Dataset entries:
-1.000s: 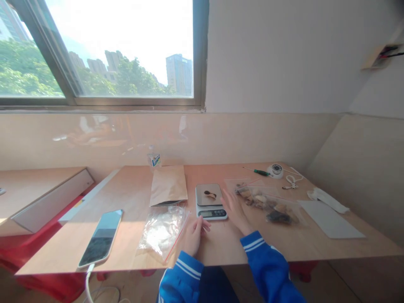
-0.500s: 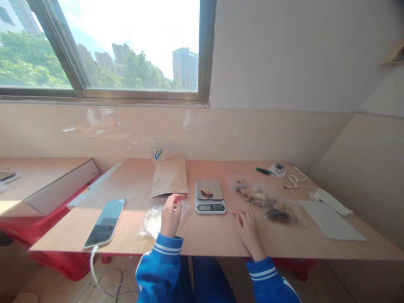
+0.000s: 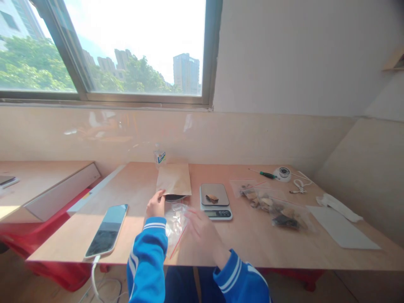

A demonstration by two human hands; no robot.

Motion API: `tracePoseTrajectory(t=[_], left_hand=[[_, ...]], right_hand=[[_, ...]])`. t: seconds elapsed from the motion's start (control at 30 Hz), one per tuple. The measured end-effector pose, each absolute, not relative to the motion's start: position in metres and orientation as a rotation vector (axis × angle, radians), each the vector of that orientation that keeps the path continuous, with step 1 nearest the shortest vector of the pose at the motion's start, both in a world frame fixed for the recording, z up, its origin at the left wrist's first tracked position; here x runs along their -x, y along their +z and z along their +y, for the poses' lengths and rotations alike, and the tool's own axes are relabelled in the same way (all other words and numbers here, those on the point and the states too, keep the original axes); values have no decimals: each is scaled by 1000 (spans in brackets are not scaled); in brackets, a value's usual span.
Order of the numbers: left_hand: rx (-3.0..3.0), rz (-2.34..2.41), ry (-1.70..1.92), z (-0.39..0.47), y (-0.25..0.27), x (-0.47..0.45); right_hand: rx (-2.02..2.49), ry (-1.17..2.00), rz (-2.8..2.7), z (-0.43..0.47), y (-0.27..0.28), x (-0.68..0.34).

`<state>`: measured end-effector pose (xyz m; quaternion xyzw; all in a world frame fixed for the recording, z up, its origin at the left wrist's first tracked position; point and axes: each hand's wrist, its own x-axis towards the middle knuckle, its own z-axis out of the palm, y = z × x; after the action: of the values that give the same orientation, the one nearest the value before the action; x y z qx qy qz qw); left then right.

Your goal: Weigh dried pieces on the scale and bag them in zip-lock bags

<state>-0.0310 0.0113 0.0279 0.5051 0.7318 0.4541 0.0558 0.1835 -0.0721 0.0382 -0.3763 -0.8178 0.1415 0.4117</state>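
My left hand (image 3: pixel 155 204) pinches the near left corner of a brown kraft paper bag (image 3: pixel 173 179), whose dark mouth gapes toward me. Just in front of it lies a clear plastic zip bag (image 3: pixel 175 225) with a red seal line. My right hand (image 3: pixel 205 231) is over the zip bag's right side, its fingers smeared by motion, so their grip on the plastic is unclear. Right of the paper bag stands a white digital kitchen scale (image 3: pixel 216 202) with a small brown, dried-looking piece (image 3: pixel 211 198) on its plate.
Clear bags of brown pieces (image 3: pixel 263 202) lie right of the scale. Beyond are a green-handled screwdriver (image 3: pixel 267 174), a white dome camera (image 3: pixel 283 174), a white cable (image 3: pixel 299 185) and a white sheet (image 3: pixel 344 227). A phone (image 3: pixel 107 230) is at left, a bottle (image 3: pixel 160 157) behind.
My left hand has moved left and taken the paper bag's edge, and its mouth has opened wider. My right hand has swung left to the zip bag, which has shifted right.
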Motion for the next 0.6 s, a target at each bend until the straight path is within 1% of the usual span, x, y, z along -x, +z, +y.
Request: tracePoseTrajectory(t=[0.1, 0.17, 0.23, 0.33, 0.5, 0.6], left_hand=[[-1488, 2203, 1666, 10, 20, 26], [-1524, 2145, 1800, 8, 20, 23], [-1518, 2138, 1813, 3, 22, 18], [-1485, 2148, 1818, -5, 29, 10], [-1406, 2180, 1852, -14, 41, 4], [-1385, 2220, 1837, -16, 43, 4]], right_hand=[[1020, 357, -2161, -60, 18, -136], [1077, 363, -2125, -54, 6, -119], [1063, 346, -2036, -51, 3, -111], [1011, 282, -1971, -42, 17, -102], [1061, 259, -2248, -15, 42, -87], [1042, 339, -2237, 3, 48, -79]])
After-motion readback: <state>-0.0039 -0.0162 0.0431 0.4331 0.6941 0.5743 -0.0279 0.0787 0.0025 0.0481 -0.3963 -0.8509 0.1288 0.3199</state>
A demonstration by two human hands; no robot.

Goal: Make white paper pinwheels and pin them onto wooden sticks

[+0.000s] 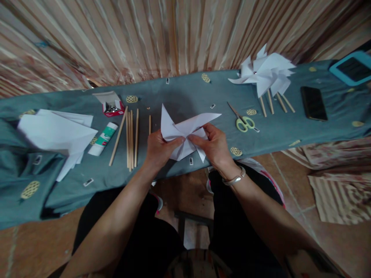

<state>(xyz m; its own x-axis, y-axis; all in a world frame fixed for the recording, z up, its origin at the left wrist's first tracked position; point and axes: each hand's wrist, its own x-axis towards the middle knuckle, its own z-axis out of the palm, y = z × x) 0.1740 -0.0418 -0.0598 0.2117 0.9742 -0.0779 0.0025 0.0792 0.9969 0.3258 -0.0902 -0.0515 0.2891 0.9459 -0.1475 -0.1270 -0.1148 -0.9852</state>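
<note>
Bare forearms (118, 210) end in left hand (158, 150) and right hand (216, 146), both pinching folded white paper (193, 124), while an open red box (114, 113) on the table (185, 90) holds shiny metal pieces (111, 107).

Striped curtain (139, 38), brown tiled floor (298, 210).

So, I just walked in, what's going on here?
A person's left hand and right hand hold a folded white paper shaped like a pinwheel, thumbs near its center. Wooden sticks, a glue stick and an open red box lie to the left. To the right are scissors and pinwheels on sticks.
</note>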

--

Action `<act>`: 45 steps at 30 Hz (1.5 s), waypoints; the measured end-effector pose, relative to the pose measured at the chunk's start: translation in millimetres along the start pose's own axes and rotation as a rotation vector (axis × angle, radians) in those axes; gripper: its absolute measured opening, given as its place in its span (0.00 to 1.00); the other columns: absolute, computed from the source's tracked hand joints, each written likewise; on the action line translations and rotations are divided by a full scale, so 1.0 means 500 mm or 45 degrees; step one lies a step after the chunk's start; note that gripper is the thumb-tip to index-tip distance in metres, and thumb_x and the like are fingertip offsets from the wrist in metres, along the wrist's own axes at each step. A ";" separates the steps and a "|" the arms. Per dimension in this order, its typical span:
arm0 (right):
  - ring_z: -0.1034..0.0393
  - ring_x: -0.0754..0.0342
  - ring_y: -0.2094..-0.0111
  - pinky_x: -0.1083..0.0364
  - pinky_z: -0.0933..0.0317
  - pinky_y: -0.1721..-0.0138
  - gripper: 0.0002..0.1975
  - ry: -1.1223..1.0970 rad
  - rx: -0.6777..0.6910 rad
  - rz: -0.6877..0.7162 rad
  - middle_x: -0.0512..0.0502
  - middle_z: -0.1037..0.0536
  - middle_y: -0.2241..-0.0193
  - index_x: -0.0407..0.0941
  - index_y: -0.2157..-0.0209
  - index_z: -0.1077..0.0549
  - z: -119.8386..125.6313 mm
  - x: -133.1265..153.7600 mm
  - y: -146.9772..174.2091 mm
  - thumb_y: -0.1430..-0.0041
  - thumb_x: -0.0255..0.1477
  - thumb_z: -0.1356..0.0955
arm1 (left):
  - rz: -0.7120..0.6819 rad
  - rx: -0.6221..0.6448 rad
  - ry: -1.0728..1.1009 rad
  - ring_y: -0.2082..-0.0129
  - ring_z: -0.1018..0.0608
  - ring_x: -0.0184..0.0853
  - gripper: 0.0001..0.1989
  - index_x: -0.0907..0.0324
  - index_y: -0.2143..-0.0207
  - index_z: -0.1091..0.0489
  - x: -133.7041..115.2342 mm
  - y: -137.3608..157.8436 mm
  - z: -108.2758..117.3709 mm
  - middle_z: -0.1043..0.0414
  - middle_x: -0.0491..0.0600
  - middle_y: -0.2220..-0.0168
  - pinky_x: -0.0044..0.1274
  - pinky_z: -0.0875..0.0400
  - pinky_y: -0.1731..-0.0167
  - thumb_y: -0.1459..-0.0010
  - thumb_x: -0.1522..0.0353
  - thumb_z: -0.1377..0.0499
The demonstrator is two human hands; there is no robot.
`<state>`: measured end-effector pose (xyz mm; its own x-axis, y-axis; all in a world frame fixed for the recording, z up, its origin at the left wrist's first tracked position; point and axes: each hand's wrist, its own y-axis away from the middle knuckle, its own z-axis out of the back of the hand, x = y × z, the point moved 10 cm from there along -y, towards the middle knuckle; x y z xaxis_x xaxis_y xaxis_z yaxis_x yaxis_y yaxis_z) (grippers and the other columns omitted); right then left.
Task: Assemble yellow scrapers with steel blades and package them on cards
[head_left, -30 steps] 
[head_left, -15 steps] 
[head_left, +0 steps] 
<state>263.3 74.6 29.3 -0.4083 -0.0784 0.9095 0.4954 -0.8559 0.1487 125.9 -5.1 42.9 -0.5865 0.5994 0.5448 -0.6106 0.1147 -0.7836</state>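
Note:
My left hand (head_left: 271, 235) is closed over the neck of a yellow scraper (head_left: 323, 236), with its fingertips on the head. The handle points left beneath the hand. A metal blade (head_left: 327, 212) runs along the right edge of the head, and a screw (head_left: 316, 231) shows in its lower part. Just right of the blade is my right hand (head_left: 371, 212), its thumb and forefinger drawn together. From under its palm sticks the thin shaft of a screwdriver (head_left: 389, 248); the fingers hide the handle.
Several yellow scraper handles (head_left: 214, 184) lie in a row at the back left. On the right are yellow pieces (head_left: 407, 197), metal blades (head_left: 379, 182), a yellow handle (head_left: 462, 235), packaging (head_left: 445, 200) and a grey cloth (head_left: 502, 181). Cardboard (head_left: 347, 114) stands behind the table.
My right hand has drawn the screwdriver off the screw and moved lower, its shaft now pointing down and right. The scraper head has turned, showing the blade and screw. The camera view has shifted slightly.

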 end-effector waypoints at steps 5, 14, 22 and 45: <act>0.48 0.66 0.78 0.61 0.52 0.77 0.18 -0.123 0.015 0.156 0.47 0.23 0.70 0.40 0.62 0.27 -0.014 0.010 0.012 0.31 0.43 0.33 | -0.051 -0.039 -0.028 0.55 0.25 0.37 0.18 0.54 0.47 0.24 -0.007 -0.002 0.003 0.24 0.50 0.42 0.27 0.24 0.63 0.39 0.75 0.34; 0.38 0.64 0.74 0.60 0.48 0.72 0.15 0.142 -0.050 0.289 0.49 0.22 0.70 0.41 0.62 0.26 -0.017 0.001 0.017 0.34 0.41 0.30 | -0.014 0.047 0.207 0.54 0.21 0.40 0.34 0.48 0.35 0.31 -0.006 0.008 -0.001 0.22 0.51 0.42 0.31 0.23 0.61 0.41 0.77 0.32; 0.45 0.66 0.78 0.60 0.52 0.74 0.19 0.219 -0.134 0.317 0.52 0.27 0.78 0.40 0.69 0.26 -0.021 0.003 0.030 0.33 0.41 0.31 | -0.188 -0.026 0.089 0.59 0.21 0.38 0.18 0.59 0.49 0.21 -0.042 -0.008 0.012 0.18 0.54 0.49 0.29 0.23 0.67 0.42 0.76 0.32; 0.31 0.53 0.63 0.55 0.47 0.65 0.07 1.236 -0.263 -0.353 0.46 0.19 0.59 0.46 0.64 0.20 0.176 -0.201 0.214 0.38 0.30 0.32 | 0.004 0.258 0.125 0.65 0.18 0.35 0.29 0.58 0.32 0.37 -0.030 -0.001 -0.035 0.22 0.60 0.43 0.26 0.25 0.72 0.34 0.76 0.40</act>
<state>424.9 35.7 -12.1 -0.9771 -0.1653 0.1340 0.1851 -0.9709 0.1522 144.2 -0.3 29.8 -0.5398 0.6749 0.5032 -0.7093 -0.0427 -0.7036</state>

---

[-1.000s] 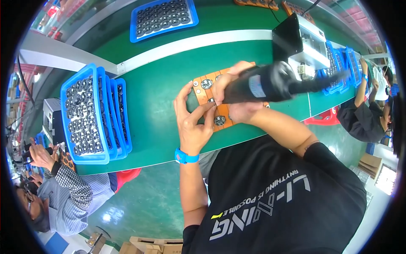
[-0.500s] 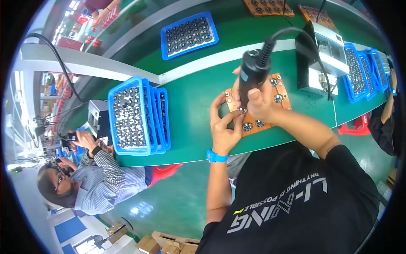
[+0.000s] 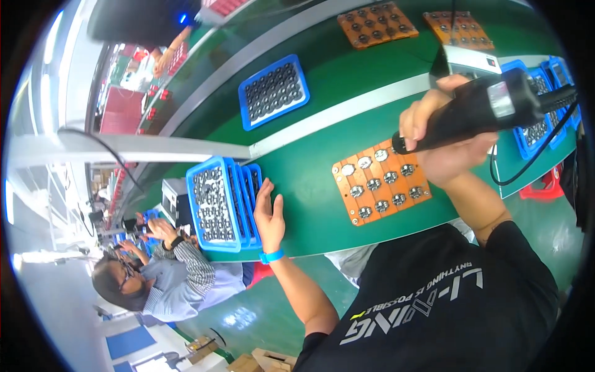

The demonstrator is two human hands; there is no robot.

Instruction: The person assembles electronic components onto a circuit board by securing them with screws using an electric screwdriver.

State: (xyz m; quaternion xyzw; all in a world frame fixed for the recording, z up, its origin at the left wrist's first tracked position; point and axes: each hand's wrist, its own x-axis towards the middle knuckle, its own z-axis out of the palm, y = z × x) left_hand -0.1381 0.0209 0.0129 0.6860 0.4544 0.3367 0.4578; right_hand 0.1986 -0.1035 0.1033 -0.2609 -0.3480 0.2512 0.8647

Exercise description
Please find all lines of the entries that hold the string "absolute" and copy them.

Answer to the exercise
Motion API: `tracePoseTrajectory(t=[_], left_hand=[[_, ...]], right_hand=[[_, ...]])`. t: seconds elapsed from the motion's start (control at 30 Hz), one per tuple. The measured end-effector pose, each absolute, not relative to the motion's start: position in metres and orientation as a rotation vector (axis × angle, radians), each the vector of that orientation that keeps the path continuous, with step 1 nearest the shortest vector of the pose at the motion's start, both in a world frame fixed for the recording, z up, its origin at the left wrist's first tracked position; here x runs along their -x, y along their +z and z along their +y, for the poses' lengths and rotations alike, and the tool's own axes are relabelled in the same way (all other words and numbers here, those on the point and the states too, keep the original axes); values have no decimals: each is scaled by 1000 (spans in brackets are not scaled); in brackets, a value's usual span.
Action `<act>`: 45 steps at 30 Hz (1.5 s), waypoints; the measured end-effector pose, relative to the pose measured at the chunk's start: translation in millimetres along the start pose's own axes and rotation as a rotation vector (axis × angle, radians) in those axes; gripper: its absolute measured opening, given as its place in its span (0.00 to 1.00); the other columns: absolute, computed from the source's tracked hand joints, each written likewise; on the action line translations and rotations are divided by a full scale, so 1.0 means 500 mm or 45 degrees; step one lies a step after the chunk's start; note that gripper is the thumb-tip to index-tip distance in metres, and thumb_x and the like are fingertip offsets from the wrist in metres, along the wrist's own axes at each step. A ";" separates the steps and a "|" the arms. Per dimension in this order, its typical span:

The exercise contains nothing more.